Hello everyone! It’s been forever ago since I last had the chance to sit down and write! But the other day in class, my lecturer brought up an interesting topic that I didn’t want to miss: managing children with choices. It immediately reminded me of a dear little girl whom I know… and a story that I’d like to share with you.
I once taught a sweet little girl who was in every sense a perfect student. She participated in everything I planned into the lesson; she paid attention… most of the time. She did her work quietly and thoroughly, and she enjoyed our lessons together. But she did have one small problem: when I gave instructions, sometimes she would simply refuse to obey them. It put me in a somewhat bewildering position. What was I to do? She would plain refuse to obey! “All right, now let’s take out our colour pencils and pick a blue one.” And she would simply look at me and shake her head. When I repeated myself, thinking that perhaps she did not understand, she would say in the cutest defiant tone I have ever heard, “Tsk, Teacher.” And then she would turn our attention to something else, ask to play with my sponge letters or tell me she needed a drink of water.

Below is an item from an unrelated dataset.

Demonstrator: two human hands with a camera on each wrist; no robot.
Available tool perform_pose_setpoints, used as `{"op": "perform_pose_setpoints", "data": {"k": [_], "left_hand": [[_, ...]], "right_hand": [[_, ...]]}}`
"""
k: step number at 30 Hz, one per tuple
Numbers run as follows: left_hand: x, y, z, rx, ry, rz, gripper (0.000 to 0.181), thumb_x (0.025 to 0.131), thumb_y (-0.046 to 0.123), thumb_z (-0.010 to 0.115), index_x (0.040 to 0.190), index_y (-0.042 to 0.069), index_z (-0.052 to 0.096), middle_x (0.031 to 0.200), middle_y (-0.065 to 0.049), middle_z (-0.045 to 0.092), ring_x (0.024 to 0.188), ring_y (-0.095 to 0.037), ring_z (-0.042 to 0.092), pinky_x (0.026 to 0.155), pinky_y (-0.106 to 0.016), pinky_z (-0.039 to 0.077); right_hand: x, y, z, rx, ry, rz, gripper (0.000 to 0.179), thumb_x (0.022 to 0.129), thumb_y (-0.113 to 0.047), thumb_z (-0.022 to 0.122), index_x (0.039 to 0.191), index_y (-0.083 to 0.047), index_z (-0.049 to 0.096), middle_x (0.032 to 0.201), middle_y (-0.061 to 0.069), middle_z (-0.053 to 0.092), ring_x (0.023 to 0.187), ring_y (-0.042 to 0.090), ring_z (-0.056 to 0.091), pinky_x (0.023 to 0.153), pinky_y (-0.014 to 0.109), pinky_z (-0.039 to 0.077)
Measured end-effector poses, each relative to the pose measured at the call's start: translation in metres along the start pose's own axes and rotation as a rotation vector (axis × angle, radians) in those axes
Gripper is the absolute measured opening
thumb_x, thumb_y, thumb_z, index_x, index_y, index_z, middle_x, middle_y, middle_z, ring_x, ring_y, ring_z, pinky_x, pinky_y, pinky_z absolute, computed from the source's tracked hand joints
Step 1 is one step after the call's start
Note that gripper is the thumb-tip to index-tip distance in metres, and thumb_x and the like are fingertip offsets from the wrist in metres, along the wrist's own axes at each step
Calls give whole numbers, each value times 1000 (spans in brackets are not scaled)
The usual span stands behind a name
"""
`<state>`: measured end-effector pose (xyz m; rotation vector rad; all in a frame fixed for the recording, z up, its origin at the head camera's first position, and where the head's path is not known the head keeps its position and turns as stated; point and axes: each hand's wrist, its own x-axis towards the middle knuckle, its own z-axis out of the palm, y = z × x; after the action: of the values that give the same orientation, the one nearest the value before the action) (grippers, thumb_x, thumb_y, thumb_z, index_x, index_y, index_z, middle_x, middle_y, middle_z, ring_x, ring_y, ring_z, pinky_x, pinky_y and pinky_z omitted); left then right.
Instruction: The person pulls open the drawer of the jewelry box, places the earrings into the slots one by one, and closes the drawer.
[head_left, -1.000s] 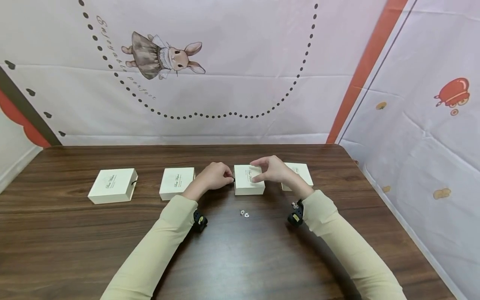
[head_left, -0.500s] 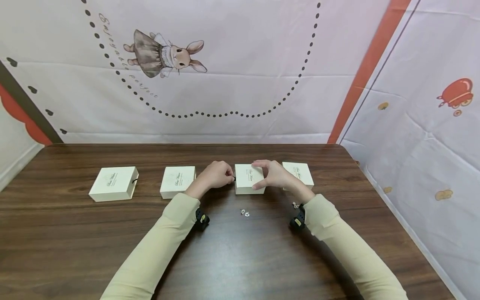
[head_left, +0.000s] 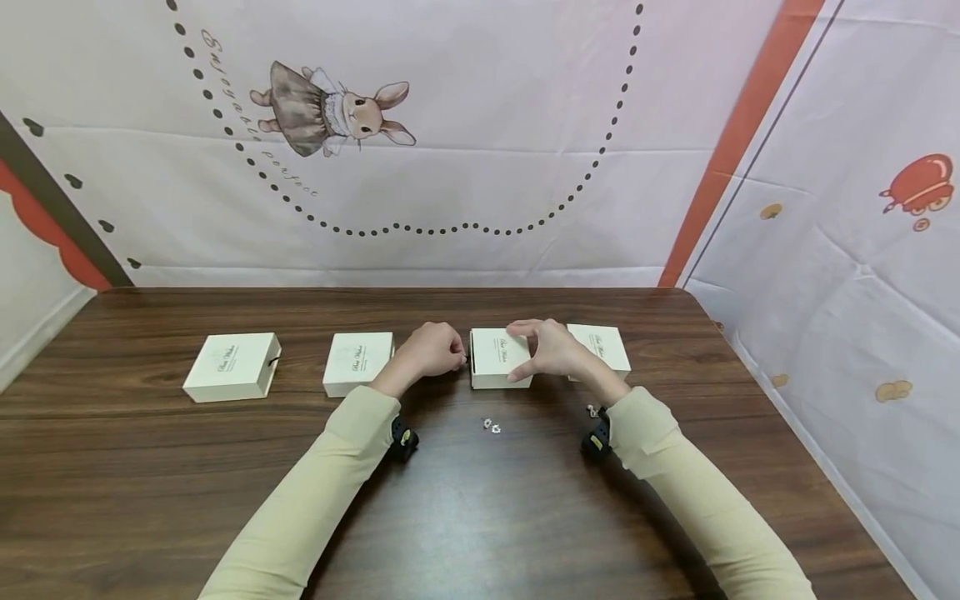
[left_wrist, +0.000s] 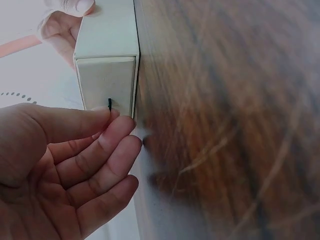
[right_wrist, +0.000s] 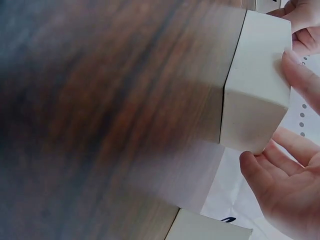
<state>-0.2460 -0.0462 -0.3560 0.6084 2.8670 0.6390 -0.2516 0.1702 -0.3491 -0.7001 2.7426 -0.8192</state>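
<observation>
A small cream drawer box (head_left: 493, 367) with printed lettering on top sits on the table between both hands. My left hand (head_left: 431, 350) is at its left end. In the left wrist view, its thumb and forefinger pinch the black ribbon pull (left_wrist: 110, 104) on the drawer front (left_wrist: 97, 80), the other fingers curled below. My right hand (head_left: 553, 350) grips the box from the right, thumb on the near side and fingers on the far side, as the right wrist view of the box (right_wrist: 255, 75) shows. A thin dark gap runs along the box's left edge.
Similar cream boxes stand in the row: one at far left (head_left: 231, 367), another (head_left: 358, 364) by the left forearm, a third (head_left: 606, 348) partly behind the right hand. Small silvery pieces (head_left: 491, 426) lie in front of the gripped box; more silvery bits (head_left: 592, 411) lie near the right wrist.
The dark gap at the gripped box's left edge has appeared, with the drawer slightly out toward the left hand. My right hand has shifted slightly right along the box.
</observation>
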Motion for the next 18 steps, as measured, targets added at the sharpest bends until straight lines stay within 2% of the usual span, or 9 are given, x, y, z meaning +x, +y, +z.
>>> {"op": "perform_pose_setpoints", "data": {"k": [5,8,10,12,14,18], "left_hand": [[-4,-1,-1,-3,4,-19,20,82,10,57,63,11,62,61,4,59,55,-12,47,58,-25,39],[-6,-3,-1,-21,7,-38,19,80,9,58,63,12,64,59,5,59,56,-12,49,58,-25,40],[-7,-4,-1,-42,3,-55,18,81,10,59,64,12,65,58,4,60,56,-12,51,59,-25,40],[-8,-5,-1,-72,-4,-73,17,82,12,59,67,12,68,58,4,61,57,-11,53,60,-26,41],[-10,-6,-1,-101,-11,-92,17,83,14,60,70,11,70,58,4,62,56,-11,55,61,-26,42],[-13,-8,0,-130,-3,-119,16,83,14,60,72,12,71,57,5,63,57,-9,56,63,-26,43]], "right_hand": [[-1,0,-2,-17,-14,-17,80,64,-22,83,131,1,46,136,14,46,114,26,49,98,41,37],[-2,2,-4,-28,-29,-34,80,65,-23,83,132,1,46,136,15,44,92,24,55,91,37,40],[-3,3,-5,-37,-32,-47,80,65,-23,83,132,2,46,137,16,44,80,19,54,86,35,39],[-4,4,-6,-40,-38,-57,80,65,-23,83,132,2,45,137,18,43,62,17,46,82,34,38],[-5,5,-6,-47,-38,-65,80,65,-22,83,131,2,45,137,19,42,62,11,45,82,33,37],[-5,6,-6,-41,-45,-75,80,65,-23,83,132,2,45,137,18,42,51,10,34,79,33,37]]}}
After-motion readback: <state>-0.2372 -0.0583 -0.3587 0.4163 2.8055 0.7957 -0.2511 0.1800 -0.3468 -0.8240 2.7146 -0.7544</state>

After it had happened a few times, I saw the pattern in her tactics and started to put my brains to work, looking for a solution. Because I only saw her once a week, I did not know details that might have shed light on why she responded that way. But as I observed her, it soon became clear to me that the problem was not that the tasks I was assigning were too difficult. Rather, it was a sense of wanting some autonomy—wanting to have some say in what happened around her. She wanted a sense of control over what was going on around her. And when she could not get it, she became hard to manage.
Once I understood, she instantly became easier to manage; over the week that followed before her next lesson, I had a private think-tank. By the next lesson, I was ready for her.
About halfway through the lesson… “Alllllllllll right! Now let’s take out our pencils. It’s time to practise writing on paper!” No response. She just looked at me. “N—, do you have your pencil? Let’s get it out!” Still no response. She glanced out the window and over at the shelf where we keep toys. Then I tried my tactic: “It’s more fun to play, isn’t it? We can’t play all day, but I’ll tell you what. I’ll let you choose when you want to play. Do you want to finish our writing practice first and then play for ten minutes, or do you want to play for ten minutes and then come back and practise?” It was a gamble (what if she decided to play first and refused to keep the second part of the bargain?!).
She voted to play first. After ten minutes, which I used a paper clock to help her measure, I called time and reminded her of her choice. To my surprised pleasure, she promptly helped me clear up the toys, got back to the table and picked up her pencil. It proved the point: when they can control their circumstances, they are easier to manage!